— Task to complete —
In the entries below, find each line with the word "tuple" and return it.

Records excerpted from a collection
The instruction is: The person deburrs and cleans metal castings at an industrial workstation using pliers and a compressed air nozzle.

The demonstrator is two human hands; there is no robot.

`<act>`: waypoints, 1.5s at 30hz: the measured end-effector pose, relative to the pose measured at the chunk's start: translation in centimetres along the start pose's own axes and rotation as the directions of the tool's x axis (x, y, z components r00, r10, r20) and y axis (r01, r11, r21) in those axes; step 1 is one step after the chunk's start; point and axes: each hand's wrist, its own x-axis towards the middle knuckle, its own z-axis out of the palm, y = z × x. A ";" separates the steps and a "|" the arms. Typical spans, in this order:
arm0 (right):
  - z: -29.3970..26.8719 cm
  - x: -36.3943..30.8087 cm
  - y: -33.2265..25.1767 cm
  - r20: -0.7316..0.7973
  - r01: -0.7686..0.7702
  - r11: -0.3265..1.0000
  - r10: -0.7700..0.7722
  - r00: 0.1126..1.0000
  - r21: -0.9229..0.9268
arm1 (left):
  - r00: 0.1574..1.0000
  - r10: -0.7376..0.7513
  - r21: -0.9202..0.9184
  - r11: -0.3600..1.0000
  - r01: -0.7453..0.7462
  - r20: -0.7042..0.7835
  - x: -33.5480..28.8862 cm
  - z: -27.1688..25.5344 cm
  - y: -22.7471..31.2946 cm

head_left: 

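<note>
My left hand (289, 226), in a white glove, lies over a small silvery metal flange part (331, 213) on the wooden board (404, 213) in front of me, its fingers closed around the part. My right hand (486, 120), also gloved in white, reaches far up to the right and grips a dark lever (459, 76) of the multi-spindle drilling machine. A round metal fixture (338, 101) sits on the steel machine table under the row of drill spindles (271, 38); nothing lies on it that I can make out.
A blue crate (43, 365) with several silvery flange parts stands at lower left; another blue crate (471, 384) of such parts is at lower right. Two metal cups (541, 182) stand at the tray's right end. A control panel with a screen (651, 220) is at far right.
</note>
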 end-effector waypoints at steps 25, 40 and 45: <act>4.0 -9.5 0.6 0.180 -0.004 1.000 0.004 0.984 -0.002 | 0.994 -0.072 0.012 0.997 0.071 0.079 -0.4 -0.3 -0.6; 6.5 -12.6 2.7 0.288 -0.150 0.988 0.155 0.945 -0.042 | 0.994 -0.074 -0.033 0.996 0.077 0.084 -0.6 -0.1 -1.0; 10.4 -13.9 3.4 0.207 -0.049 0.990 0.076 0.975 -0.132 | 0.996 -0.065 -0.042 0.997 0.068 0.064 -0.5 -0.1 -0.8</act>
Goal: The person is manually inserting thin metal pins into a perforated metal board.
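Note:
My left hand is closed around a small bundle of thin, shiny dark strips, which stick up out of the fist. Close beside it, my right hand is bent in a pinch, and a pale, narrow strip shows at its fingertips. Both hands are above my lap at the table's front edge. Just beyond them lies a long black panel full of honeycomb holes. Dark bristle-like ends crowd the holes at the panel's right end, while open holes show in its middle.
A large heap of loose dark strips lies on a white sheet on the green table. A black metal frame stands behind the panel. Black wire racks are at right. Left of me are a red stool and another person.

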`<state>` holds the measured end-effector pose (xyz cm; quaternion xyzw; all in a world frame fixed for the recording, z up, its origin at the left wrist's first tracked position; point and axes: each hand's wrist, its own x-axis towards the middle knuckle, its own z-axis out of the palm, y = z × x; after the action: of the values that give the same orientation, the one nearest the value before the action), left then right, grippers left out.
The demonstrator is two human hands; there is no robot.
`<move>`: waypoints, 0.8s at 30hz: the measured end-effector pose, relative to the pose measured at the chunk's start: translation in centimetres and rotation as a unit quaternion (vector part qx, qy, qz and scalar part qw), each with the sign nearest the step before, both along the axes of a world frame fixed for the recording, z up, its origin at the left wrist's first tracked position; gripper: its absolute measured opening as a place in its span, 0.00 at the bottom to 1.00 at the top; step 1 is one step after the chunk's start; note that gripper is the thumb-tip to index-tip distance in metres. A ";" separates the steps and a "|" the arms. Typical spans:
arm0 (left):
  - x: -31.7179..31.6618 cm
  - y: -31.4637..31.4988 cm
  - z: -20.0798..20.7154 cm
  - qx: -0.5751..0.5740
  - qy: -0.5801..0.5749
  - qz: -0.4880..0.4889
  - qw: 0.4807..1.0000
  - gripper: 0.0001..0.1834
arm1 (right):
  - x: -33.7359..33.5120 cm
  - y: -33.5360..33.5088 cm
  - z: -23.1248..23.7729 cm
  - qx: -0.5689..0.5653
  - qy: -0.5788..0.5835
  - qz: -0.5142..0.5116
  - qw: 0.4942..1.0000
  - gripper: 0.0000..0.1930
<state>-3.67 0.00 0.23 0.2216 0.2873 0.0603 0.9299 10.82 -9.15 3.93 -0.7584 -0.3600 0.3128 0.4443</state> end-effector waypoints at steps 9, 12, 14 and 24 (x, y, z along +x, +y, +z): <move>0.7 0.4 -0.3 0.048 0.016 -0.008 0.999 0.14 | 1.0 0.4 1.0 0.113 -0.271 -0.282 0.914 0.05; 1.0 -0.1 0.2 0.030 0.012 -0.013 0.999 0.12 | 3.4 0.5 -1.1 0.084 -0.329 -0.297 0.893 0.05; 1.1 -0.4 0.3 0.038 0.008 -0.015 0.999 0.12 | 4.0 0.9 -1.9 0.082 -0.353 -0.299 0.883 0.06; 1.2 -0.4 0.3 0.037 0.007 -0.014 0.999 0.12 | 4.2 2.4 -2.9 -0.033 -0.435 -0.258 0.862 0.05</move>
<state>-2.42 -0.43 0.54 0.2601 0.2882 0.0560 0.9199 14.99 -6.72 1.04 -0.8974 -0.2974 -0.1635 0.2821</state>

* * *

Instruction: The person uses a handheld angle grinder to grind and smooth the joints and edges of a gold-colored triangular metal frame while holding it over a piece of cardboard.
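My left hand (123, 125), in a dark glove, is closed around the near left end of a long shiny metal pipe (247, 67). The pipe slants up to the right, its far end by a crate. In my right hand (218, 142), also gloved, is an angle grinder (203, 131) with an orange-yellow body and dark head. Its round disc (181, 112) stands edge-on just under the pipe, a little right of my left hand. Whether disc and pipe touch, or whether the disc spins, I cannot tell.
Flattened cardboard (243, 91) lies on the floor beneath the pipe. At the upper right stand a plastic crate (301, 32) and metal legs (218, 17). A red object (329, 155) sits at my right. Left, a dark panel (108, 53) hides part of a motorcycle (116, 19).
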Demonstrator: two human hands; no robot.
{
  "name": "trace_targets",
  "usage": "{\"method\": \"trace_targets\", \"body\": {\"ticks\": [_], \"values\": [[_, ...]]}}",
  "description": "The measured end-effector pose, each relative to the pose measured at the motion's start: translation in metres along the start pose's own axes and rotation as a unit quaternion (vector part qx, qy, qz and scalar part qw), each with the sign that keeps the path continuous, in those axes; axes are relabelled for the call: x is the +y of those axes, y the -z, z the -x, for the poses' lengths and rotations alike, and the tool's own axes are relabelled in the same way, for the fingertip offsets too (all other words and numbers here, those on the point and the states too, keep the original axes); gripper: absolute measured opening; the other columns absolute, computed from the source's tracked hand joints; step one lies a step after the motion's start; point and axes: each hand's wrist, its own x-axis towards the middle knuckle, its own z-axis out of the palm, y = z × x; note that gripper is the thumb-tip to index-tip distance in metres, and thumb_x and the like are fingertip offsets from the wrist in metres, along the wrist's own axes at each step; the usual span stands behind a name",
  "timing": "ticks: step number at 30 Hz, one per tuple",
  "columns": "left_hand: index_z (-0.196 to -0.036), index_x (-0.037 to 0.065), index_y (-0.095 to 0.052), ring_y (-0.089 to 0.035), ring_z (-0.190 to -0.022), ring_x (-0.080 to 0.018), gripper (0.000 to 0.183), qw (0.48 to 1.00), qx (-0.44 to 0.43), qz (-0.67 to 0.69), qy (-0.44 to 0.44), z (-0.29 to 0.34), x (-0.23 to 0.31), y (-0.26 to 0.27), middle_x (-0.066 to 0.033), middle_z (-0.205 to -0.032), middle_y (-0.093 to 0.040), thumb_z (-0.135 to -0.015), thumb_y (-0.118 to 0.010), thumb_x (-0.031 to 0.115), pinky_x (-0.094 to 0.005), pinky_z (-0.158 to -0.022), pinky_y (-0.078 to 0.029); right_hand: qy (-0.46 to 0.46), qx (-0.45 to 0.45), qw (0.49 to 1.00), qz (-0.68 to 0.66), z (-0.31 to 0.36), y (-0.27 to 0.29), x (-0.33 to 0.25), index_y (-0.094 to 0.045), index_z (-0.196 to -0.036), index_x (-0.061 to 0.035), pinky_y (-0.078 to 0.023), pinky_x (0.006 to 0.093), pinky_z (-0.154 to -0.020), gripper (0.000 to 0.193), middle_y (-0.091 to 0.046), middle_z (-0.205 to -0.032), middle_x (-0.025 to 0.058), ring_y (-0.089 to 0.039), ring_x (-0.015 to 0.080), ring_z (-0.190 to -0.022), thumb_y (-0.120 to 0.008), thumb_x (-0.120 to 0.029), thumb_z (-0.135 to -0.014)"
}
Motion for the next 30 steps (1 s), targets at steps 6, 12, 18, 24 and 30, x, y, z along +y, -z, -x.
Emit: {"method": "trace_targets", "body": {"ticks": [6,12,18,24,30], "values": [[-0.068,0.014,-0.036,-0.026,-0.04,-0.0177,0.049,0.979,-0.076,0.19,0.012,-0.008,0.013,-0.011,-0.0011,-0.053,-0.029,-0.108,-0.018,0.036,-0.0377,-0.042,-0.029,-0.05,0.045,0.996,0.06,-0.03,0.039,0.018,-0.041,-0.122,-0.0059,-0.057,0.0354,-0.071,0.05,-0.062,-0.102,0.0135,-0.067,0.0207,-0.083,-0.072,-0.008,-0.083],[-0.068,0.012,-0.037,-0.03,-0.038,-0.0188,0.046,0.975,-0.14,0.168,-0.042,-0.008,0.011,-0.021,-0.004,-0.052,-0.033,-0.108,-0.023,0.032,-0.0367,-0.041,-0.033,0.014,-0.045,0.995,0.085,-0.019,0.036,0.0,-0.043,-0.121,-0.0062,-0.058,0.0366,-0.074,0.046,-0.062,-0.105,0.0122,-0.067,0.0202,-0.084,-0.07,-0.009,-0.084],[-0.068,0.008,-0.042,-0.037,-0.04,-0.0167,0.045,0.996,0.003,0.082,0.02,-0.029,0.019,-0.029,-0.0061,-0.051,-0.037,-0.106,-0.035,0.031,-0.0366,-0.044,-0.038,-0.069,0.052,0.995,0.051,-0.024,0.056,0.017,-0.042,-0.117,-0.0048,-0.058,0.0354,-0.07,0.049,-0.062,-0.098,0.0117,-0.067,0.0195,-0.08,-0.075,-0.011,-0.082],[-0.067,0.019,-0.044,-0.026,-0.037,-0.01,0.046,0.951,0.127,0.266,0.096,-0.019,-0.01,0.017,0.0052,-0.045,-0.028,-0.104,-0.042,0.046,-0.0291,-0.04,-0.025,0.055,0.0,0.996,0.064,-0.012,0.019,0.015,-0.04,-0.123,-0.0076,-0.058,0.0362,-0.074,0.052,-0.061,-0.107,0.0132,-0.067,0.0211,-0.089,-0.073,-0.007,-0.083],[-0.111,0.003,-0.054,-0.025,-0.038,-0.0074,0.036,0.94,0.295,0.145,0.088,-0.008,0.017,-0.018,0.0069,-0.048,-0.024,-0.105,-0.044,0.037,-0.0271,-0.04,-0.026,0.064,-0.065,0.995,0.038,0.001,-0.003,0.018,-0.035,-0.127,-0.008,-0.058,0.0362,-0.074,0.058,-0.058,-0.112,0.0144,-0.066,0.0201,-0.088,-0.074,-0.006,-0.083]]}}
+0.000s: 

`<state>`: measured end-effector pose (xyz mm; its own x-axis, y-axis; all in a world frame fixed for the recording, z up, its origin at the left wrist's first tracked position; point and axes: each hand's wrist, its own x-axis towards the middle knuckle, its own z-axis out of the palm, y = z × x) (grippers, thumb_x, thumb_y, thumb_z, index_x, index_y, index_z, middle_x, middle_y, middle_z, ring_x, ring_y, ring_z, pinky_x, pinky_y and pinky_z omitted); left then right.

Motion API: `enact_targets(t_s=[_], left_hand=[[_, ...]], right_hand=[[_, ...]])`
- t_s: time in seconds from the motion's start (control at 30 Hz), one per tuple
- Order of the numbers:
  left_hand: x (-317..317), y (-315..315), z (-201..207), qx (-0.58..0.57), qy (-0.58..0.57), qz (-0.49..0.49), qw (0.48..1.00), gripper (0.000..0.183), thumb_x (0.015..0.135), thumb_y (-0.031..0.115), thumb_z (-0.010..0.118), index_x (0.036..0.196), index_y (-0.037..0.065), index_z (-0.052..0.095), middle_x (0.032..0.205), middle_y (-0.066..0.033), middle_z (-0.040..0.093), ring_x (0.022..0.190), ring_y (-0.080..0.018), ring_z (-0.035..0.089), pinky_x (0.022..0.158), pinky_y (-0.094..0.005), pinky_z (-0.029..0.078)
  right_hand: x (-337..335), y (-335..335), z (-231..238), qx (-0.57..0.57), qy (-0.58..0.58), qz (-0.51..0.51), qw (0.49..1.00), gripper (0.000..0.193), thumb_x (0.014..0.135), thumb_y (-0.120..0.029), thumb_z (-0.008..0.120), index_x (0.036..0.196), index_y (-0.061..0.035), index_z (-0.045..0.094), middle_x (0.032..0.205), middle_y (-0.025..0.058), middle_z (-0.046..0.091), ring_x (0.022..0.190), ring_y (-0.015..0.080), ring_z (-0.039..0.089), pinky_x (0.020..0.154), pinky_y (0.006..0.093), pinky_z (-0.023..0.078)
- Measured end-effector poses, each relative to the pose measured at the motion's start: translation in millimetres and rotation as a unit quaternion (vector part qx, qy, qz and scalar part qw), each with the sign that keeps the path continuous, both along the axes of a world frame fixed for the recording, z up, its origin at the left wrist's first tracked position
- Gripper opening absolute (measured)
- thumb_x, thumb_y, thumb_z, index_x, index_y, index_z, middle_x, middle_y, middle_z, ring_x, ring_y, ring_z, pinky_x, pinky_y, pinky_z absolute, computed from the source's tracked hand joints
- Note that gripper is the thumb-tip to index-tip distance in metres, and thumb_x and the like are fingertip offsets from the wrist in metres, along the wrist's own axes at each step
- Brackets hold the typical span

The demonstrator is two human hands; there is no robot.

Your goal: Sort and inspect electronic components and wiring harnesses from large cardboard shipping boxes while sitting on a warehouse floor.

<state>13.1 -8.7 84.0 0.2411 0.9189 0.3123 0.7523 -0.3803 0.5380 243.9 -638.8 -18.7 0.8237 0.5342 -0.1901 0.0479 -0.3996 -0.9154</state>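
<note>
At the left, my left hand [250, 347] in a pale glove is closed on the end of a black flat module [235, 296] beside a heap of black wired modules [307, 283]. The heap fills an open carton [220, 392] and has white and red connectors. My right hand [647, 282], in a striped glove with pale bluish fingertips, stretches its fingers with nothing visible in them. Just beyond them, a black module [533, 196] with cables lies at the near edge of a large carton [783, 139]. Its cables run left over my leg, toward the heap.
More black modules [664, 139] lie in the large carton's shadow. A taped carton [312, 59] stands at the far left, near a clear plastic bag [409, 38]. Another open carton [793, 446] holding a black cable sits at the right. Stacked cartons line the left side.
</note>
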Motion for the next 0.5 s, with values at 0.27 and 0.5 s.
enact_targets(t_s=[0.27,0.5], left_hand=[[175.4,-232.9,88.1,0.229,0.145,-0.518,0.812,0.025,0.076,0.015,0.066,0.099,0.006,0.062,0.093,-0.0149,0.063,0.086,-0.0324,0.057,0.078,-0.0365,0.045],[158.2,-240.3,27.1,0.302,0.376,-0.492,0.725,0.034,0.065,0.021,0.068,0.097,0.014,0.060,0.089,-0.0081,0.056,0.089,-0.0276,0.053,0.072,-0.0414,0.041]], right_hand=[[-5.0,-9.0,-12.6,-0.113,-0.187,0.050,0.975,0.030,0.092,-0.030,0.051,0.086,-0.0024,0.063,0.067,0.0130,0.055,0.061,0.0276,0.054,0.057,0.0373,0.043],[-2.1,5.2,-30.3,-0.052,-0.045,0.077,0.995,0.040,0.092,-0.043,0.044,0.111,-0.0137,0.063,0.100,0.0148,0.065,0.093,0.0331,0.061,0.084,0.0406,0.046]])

— Final answer —
  "timing": "ticks: step number at 30 Hz, one per tuple",
- t_s: time in seconds from the motion's start (control at 30 Hz), one per tuple

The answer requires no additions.